Prove there is no $\delta \in C_c(\mathbb{R})$ such that for all $f \in C_c(\mathbb{R}) \ f= \delta \ast f$.
I think I have a solution to this problem, but am a bit unsure about it, as the author of this problem offers a more complicated solution. So I'd be grateful if anyone could check my work.

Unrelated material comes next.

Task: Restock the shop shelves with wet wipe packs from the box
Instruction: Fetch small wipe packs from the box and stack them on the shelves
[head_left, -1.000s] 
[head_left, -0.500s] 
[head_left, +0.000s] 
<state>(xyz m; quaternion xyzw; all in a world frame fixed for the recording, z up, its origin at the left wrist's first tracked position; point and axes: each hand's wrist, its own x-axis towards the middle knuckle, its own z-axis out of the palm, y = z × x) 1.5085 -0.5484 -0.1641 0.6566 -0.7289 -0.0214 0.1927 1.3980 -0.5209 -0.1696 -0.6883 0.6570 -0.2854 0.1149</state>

Consider $f_n(t)= 1-nt$ when $0 \leq t \leq \frac{1}{n}$, $f_n(t)= 1+nt$ when $-\frac{1}{n} \leq t \leq 0$ and $f_n(t)=0$ otherwise. Clearly this defines a sequence of compactly supported continuous functions. This sequence is uniformly bounded by $1$ and for each $n \in \mathbb{N}$ $supp(f_n)= [-\frac{1}{n}, \frac{1}{n}]$. Hence $1= f_n(0)= \int_{-\frac{1}{n}}^{\frac{1}{n}} \delta(-y) f_n(y) dy \leq \frac{2}{n} ||\delta||_{\infty}$. So any such $\delta$ has to be unbounded, so can't belong to $C_c$.
( In case it is of interest: The author considers the same sequence but with spike $(0,n)$ rather than spike $(0,1)$.)